▶ Supplied data:

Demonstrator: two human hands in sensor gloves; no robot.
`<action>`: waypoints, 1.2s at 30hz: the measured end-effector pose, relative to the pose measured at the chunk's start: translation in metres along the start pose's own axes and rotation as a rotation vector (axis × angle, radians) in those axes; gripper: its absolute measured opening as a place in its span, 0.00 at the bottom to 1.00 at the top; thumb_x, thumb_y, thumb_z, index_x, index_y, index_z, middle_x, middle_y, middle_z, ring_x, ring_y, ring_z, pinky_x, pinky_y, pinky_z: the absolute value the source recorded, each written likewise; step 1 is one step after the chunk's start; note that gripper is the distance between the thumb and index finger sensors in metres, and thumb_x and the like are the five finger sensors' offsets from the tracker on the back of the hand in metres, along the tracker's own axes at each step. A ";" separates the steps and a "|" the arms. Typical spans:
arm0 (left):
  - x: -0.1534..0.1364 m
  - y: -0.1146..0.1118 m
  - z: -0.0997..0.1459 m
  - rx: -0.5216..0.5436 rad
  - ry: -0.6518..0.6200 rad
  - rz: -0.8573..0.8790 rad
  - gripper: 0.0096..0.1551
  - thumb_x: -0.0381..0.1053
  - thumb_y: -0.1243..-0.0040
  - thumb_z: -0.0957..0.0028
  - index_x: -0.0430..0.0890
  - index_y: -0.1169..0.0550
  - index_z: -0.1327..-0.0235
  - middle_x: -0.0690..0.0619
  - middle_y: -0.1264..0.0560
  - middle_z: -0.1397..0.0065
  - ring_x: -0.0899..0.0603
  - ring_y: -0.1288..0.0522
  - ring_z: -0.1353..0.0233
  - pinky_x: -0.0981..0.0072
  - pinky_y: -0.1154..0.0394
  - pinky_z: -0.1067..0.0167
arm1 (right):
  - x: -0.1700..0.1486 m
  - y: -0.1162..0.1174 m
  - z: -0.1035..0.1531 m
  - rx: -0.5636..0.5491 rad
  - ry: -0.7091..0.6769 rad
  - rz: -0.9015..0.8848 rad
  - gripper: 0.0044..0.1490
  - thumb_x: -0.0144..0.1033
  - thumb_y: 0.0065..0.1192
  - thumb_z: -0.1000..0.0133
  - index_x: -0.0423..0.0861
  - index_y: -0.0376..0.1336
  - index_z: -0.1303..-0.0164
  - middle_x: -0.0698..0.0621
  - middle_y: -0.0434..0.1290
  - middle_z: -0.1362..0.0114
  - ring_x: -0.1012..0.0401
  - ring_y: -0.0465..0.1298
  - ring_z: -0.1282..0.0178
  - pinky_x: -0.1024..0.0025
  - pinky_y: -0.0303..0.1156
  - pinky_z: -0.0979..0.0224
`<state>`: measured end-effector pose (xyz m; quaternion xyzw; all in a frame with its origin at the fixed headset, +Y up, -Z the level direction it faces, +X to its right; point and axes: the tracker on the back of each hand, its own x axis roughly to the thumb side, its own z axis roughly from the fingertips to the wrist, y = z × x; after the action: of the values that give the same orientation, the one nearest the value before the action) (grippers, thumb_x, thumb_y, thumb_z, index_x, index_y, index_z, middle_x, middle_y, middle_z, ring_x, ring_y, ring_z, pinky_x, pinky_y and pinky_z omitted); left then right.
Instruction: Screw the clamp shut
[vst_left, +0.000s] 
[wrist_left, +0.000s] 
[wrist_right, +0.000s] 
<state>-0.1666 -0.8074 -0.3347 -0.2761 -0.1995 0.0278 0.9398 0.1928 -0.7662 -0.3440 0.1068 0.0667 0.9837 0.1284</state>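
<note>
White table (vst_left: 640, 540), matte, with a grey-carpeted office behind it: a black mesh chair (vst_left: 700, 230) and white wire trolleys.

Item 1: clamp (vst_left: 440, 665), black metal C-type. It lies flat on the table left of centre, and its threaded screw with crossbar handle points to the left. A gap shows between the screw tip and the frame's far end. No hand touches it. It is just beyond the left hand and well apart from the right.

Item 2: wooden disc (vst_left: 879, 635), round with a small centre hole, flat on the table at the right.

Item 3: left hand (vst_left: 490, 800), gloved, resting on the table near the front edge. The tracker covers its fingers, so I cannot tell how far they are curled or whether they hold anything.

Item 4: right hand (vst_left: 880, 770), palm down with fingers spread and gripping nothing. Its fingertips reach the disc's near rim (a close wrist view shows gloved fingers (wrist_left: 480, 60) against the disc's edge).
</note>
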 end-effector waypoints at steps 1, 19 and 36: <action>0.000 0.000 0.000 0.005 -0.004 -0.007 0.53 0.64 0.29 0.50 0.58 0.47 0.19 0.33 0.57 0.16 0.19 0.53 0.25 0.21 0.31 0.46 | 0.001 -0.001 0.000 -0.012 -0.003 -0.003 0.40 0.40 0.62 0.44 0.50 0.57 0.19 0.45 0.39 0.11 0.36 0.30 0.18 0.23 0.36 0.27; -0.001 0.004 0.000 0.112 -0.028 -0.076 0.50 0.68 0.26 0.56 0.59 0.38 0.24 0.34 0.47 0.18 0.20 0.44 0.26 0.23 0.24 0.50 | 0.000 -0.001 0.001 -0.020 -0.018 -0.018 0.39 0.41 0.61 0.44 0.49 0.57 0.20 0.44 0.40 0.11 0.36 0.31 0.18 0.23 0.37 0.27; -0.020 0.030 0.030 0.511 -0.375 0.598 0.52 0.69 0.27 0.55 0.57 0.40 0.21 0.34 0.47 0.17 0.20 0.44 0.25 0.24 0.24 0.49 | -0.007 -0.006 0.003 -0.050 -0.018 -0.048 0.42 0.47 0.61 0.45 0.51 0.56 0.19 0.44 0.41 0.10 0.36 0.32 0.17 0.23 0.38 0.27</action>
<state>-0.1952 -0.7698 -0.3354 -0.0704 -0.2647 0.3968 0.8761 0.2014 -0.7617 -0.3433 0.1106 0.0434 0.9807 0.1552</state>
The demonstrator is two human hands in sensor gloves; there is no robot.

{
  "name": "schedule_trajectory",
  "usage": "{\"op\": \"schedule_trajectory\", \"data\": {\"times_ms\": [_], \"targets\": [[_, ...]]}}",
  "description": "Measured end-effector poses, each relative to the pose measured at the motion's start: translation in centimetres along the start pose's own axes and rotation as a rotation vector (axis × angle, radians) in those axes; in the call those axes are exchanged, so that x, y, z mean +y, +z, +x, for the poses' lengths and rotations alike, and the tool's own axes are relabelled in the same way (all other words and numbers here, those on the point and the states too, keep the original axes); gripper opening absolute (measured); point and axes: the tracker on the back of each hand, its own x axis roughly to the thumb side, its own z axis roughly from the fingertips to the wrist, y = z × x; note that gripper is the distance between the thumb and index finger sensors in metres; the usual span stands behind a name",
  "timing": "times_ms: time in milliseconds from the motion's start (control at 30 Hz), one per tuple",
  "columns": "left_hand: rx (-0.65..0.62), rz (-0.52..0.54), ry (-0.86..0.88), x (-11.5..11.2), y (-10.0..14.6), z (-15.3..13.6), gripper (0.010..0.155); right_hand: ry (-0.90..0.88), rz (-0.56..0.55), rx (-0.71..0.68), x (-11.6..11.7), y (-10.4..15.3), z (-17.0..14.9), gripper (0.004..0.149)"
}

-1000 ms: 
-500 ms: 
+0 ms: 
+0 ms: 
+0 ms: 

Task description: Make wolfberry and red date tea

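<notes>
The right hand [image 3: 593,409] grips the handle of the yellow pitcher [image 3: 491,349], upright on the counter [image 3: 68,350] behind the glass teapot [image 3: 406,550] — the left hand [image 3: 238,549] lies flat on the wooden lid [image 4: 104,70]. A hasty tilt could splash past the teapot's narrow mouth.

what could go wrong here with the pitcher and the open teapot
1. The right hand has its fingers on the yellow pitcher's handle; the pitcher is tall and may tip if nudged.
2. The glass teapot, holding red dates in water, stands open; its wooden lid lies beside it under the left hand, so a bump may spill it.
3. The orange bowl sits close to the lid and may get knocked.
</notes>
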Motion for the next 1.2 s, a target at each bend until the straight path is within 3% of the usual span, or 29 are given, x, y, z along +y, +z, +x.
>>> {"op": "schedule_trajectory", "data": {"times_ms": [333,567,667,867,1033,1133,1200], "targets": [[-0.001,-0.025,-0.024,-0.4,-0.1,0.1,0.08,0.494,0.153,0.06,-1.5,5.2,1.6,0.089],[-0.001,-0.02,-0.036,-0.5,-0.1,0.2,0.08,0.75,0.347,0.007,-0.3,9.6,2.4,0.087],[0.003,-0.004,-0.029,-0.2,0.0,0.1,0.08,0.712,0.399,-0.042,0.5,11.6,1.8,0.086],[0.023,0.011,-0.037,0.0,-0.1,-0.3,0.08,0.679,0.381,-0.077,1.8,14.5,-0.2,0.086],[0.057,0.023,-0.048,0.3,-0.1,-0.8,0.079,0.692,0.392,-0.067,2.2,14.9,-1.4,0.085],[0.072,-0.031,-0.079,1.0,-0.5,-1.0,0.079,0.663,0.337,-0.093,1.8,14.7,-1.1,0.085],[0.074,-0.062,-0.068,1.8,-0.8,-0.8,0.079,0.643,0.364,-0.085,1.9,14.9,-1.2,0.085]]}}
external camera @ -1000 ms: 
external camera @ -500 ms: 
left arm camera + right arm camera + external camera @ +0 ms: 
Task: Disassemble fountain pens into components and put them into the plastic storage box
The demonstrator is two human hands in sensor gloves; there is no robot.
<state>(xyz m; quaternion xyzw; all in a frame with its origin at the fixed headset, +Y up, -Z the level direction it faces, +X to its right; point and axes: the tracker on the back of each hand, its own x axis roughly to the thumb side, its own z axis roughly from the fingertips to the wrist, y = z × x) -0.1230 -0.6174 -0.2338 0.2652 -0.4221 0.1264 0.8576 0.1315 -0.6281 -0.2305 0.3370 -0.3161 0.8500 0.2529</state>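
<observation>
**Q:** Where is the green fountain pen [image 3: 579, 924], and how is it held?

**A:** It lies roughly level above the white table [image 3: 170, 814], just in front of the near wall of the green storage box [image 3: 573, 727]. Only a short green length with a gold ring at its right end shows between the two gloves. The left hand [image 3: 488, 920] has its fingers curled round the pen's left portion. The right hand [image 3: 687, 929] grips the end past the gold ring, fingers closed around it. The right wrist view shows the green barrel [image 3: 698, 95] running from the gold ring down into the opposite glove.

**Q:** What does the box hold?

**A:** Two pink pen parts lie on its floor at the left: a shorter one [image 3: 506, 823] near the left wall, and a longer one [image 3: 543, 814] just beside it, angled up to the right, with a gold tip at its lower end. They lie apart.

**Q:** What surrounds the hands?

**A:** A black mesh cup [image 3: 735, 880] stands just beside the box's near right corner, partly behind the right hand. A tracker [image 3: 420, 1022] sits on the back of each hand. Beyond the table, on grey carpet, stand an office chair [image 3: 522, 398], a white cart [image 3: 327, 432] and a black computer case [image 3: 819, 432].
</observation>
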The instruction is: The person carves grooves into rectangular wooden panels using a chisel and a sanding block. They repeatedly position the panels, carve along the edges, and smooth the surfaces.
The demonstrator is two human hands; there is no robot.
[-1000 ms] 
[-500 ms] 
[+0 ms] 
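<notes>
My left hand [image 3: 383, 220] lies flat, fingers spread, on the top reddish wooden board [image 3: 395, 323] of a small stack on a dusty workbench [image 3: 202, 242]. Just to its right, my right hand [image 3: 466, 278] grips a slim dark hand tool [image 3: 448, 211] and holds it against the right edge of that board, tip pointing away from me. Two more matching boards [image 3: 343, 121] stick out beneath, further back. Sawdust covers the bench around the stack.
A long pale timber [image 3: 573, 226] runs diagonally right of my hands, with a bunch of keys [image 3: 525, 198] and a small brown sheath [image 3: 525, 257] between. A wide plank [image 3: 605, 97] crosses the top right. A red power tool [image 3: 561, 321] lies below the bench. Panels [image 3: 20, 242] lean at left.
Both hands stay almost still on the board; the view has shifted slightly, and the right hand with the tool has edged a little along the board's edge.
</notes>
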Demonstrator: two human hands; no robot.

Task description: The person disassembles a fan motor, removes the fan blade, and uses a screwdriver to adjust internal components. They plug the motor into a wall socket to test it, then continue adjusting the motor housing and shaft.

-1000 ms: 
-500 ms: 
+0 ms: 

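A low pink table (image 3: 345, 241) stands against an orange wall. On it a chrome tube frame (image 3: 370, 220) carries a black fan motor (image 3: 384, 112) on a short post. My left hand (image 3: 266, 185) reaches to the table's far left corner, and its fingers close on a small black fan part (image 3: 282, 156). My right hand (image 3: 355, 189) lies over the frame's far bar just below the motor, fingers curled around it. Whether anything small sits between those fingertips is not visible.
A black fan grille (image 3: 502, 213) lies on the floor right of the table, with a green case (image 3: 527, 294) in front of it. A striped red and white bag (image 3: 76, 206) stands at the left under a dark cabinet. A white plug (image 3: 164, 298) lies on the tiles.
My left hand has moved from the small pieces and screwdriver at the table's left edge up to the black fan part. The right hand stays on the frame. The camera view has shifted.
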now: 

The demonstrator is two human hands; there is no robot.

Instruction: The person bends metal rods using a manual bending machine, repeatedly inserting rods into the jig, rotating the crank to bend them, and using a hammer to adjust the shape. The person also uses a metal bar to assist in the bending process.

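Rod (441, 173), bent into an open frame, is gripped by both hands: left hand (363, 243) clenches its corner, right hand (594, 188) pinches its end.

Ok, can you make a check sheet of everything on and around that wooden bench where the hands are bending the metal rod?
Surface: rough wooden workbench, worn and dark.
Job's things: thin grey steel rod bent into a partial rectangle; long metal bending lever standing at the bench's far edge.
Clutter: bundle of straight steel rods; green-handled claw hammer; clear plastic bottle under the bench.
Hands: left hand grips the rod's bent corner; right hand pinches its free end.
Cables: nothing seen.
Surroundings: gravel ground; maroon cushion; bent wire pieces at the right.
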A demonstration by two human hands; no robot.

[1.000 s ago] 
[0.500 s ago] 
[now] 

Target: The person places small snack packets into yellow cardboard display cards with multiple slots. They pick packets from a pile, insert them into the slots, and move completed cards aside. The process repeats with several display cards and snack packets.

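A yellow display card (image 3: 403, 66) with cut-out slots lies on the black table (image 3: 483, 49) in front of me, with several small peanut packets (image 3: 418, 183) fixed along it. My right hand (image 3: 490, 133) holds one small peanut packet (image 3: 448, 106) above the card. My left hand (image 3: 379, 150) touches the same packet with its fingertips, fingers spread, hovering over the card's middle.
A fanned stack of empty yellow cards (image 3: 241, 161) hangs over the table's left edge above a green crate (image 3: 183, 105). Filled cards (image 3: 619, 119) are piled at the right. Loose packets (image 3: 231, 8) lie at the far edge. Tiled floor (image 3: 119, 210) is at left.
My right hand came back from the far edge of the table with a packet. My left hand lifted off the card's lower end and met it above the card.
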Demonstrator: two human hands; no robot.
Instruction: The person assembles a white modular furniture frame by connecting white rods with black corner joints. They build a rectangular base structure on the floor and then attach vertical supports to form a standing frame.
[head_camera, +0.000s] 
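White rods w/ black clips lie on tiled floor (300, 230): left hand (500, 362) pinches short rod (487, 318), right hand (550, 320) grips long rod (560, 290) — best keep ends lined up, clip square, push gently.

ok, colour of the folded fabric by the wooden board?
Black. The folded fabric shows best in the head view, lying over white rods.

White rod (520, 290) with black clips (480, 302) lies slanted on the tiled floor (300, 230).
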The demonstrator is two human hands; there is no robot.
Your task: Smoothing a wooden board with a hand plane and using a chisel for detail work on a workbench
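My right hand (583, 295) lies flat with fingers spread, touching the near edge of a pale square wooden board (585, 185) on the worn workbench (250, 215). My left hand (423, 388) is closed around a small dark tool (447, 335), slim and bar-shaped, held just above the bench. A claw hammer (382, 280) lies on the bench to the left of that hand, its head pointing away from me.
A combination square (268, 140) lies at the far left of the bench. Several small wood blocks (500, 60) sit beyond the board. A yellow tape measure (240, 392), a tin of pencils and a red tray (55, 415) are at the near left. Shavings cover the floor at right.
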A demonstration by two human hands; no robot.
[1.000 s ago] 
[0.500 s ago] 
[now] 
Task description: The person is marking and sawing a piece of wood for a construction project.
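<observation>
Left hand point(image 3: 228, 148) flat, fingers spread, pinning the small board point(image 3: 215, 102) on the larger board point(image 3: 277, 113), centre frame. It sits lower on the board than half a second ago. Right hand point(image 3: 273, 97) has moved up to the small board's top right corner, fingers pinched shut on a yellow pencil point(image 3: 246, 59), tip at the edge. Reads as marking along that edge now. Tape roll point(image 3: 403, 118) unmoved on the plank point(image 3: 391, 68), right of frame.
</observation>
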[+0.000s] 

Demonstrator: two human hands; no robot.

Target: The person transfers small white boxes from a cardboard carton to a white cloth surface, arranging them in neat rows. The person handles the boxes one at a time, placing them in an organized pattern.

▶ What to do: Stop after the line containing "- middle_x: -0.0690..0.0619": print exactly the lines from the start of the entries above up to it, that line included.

▶ Task answer:
Demonstrator: two human hands in sensor gloves; no robot.
`<action>`: waypoints, 1.2s at 30hz: the measured end-effector pose, relative to the pose measured at the chunk's start: translation in metres along the start pose's own axes and rotation as a rotation vector (axis × angle, radians) in those axes; gripper: its absolute measured opening as a place in its span, 0.00 at the bottom to 1.00 at the top; thumb_x, thumb_y, thumb_z, index_x, index_y, index_z, middle_x, middle_y, middle_z, ring_x, ring_y, ring_z, pinky_x, pinky_y, pinky_z: the absolute value the source recorded, each written likewise; step 1 is one step after the chunk's start; note that gripper is the distance between the thumb and index finger sensors in metres, and thumb_x and the like are the five finger sensors' offsets from the tracker on the back of the hand in metres, along the tracker's own axes at each step. A ";" separates the steps and a "|" the arms. Typical spans:
arm0 (left):
  - x: -0.1534..0.1364 m
  - y: -0.1146..0.1118 m
  - z: -0.0997..0.1459 m
  - rx: -0.5216..0.5436 rad
  - ry: -0.6518..0.6200 rad
  - rz: -0.8573..0.8790 rad
  - gripper: 0.0096..0.1551
  - thumb_x: -0.0381..0.1053
  - thumb_y: -0.1243..-0.0040
  - thumb_z: -0.0957..0.0028
  - index_x: -0.0430..0.0890
  - index_y: -0.1169..0.0550
  - index_z: -0.1327..-0.0235
  - middle_x: -0.0690..0.0619

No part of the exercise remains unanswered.